- _What is being asked_
The material below must be restated exactly, line by line.

- _Given data_
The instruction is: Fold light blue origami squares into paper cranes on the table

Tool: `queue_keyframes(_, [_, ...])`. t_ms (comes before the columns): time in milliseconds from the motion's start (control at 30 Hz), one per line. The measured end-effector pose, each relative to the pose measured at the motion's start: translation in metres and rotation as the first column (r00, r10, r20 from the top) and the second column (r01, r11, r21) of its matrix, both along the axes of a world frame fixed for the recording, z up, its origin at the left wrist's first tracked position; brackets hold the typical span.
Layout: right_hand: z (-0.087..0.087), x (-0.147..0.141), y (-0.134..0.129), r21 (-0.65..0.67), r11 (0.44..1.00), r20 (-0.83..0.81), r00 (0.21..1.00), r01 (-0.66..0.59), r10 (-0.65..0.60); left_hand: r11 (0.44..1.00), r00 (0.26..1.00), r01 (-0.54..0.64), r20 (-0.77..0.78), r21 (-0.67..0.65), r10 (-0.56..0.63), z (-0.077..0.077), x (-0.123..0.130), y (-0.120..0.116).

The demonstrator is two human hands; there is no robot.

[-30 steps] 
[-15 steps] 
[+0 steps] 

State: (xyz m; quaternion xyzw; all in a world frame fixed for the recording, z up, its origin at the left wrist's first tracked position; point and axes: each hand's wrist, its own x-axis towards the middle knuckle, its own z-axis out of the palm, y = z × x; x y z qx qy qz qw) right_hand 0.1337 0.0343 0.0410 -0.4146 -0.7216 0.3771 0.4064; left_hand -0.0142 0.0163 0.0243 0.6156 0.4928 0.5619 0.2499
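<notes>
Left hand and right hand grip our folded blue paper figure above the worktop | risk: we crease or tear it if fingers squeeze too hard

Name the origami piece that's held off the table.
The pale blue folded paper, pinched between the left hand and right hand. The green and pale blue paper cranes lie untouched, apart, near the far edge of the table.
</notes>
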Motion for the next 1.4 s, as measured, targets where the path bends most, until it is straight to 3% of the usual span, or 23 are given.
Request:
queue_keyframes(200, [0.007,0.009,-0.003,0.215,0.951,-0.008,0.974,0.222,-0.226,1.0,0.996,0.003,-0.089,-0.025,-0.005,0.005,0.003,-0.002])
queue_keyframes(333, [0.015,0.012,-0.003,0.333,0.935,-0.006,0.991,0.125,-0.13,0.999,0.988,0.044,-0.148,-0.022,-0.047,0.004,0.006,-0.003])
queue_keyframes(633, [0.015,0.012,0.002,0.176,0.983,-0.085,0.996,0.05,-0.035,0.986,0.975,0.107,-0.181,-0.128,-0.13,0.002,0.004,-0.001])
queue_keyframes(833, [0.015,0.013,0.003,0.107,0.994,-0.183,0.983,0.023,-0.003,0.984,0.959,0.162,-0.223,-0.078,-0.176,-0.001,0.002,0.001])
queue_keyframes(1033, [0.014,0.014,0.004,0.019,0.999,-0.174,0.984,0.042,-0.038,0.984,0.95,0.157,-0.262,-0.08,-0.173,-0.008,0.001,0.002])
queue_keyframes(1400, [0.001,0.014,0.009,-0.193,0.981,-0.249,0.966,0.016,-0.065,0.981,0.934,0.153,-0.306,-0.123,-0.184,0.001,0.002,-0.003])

- _Written solution_
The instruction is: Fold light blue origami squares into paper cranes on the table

Tool: `queue_keyframes(_, [_, ...])`. t_ms (comes before the columns): time in milliseconds from the motion's start (control at 30 Hz), one per line. The measured end-effector pose, each relative to the pose measured at the motion's start: translation in metres and rotation as the first column (r00, r10, r20 from the top) and the second column (r01, r11, r21) of its matrix, both along the axes of a world frame fixed for the recording, z up, its origin at the left wrist's first tracked position; brackets hold the typical span.
Layout: right_hand: z (-0.087..0.087), x (-0.147..0.141), y (-0.134..0.129), r21 (-0.65..0.67), r11 (0.44..1.00), r20 (-0.83..0.81), r00 (0.21..1.00), r01 (-0.66..0.59), r10 (-0.65..0.60); left_hand: r11 (0.44..1.00), r00 (0.26..1.00), r01 (-0.54..0.64), r20 (-0.77..0.78), r21 (-0.67..0.65), r10 (-0.56..0.63), z (-0.077..0.077), x (-0.123..0.130), y (-0.120..0.116).

The demonstrator is two human hands; there is no robot.

[-30 steps] 
[-15 steps] 
[+0 steps] 

State: (xyz m; quaternion xyzw; all in a world frame fixed for the recording, z up, its origin at the left wrist's first tracked position; point and axes: each hand's wrist, its own x-axis towards the middle knuckle, its own z-axis out of the palm, y = z × x; x y z qx qy qz qw) right_hand 0.1337 0.0343 0.0410 -0.4146 -0.7216 0.3771 0.4064; left_hand -0.0142 0.0163 0.0243 0.6156 0.4928 0.5619 0.2499
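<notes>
Left hand and right hand grip our folded blue paper figure above the worktop | risk: we crease or tear it if fingers squeeze too hard

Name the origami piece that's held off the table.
The pale blue folded paper, pinched between the left hand and right hand. The green and pale blue paper cranes lie untouched, apart, near the far edge of the table.
</notes>
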Motion for the next 1.4 s, as measured, targets where the path bends most, until it is straight to 3% of the usual span, or 23 are given.
Request:
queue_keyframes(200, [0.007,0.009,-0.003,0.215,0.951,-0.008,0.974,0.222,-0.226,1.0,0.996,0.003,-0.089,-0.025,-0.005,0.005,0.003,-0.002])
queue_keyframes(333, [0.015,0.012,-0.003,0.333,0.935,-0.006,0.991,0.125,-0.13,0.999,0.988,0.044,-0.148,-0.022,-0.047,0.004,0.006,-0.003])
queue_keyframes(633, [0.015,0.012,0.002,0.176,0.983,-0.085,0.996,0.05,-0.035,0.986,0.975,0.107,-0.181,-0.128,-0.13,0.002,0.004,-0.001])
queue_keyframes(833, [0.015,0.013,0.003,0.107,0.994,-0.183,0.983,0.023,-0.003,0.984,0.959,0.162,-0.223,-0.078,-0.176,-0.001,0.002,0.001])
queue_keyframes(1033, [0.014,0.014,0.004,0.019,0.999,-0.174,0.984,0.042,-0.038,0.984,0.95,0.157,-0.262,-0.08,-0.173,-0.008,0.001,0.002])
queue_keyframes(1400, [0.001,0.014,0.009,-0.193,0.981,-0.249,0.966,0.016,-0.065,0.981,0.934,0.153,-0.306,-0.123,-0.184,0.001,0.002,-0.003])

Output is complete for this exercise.